As he lay in pain in bed at San Juan de Dios Hospital on December 11, 1948, Olga gave him her favorite shirt—slipping it over his shriveled body—before he took his last breath.
She remembered him being laid out in a coffin in her family’s home, her mother and sisters sobbing. Then the long walk to the cemetery—seven blocks away—and the procession of people. The entire day, she refused to cry. “When I hurt inside, I can’t cry,” she recalled.
She tried to act as though she could move on, but the pain was overwhelming, waking her up in the middle of the night.
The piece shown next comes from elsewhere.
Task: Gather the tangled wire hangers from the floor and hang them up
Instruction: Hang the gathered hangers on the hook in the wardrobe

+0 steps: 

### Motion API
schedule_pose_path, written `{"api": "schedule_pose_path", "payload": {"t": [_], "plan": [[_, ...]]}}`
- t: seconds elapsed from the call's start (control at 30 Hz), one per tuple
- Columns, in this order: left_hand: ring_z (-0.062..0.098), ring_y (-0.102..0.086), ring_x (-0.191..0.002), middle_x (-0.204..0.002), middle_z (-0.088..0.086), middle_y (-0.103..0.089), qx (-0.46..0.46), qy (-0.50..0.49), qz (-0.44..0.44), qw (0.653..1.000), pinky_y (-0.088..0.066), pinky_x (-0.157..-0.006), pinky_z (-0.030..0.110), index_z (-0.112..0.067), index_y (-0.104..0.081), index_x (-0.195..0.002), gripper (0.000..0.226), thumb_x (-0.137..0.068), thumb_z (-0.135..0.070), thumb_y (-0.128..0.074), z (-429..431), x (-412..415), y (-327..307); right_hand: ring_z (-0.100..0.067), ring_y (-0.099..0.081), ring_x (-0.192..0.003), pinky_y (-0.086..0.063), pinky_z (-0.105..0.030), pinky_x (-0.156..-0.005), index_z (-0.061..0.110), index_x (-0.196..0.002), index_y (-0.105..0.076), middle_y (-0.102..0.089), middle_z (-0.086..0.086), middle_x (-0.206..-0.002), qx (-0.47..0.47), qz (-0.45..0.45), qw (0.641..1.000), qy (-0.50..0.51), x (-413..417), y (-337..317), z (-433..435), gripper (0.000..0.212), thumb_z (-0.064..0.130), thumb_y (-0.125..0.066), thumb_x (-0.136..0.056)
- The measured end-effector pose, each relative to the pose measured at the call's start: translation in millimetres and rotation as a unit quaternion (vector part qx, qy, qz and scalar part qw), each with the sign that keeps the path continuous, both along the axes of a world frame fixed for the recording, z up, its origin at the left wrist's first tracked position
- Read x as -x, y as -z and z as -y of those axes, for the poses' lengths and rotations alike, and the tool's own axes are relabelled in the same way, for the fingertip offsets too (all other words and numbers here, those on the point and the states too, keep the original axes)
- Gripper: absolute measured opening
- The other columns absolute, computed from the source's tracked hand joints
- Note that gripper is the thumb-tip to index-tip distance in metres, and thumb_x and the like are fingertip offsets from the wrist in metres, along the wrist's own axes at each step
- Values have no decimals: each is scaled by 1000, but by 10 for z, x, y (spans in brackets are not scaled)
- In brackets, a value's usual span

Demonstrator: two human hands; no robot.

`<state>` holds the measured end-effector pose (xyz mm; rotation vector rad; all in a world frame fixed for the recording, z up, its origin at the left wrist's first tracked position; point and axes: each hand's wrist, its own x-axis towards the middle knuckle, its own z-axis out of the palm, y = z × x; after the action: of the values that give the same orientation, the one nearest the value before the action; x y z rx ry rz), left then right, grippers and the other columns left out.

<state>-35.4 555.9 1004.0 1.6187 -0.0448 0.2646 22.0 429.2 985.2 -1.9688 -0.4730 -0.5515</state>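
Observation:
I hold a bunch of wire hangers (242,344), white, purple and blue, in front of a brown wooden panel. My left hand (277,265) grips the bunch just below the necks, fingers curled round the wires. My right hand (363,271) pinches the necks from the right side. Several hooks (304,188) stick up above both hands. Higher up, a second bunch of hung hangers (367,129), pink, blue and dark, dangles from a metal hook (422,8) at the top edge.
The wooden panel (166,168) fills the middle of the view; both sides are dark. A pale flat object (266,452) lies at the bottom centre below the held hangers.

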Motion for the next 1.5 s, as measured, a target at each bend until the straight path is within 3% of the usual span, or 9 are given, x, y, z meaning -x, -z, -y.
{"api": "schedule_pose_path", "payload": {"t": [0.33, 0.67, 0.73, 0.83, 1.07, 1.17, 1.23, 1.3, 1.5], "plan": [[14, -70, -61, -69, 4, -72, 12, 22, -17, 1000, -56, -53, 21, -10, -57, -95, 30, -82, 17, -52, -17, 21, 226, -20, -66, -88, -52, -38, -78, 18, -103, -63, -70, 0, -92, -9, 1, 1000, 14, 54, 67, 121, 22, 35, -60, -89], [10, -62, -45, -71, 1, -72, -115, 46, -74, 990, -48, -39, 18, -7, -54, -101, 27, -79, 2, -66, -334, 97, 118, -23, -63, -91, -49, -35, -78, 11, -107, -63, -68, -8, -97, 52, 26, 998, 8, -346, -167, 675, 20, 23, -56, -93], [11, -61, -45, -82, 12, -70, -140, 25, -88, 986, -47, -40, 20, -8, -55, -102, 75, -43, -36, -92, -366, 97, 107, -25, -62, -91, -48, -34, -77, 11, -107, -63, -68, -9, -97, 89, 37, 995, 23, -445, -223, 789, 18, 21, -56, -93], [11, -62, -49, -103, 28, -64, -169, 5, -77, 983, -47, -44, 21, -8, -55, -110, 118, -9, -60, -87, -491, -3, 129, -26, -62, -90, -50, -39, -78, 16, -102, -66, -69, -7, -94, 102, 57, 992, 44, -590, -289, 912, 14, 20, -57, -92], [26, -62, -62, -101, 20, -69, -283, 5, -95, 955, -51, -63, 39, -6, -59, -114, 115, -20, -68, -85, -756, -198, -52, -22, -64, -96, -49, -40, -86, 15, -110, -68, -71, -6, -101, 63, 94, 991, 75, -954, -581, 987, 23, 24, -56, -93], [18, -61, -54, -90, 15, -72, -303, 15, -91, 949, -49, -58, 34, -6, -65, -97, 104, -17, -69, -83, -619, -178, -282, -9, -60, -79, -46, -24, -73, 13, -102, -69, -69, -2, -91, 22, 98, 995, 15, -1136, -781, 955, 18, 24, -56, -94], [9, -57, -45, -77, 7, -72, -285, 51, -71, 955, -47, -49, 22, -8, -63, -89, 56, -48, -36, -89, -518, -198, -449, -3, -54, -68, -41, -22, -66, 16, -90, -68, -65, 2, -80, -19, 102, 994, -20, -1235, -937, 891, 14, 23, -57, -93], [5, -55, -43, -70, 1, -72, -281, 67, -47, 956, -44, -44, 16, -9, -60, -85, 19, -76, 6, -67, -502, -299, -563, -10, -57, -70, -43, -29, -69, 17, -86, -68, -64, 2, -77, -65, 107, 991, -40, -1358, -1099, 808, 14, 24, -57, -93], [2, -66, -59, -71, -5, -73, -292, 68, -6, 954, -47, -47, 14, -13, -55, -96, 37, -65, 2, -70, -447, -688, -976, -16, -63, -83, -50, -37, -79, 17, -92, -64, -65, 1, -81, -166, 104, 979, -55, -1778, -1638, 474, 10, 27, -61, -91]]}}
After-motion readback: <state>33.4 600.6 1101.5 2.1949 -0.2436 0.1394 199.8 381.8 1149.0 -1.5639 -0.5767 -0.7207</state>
Roberto, why did you have to die?
She already knew the answer: Her people were dirt poor, living in a shack with no running water or toilet. They should have been able to buy him the proper medicine to keep him alive.
By the time Olga returned to school, she was angry. No longer was she the little girl who skipped along Calle Independencia, playing with the other children. She became withdrawn—and alone.
She began spending more time talking to dissident teachers about subjects that had never before interested her: politics and war. She knew that Fidel Castro Ruz and his 26th of July Movement were already in the Sierra Maestra mountains, four hundred miles away, leading the cause. But in Las Villas Province, in the heart of the Escambray mountains, this is where the revolution would be won.
Batista’s men, who vastly outnumbered the barbudos—the bearded revolutionaries—had armored cars, submachine guns, grenades, and even B-26 bombers, all courtesy of the American government. If the rebels didn’t get more supplies, more weapons, and soon, Batista’s men would chase them into the swamps and all would be lost.
They needed a volunteer, someone who could slip in without being caught. Olga had nothing to lose. Her brother was dead. Her family was poor. She wasn’t going to finish school. She agreed to board the bus.
She told everyone at the school that she wasn’t afraid. But she was terrified. In Havana, police attacked one protester by stripping off her clothes, holding her legs apart, and thrusting a metal rod into her vagina, nearly killing her. When SIM officers barged into her hospital room, nearly a dozen nuns gathered around her bed to protect her. Around the same time, police tortured a young man by tearing off an ear, smashing his foot, and crushing his testicles.
As Olga stared out the bus window, she could see another checkpoint in the distance. The bus began to slow down.
Just look straight ahead, she thought. She counted the seconds. They needed to keep moving. They needed to make it to Manicaragua.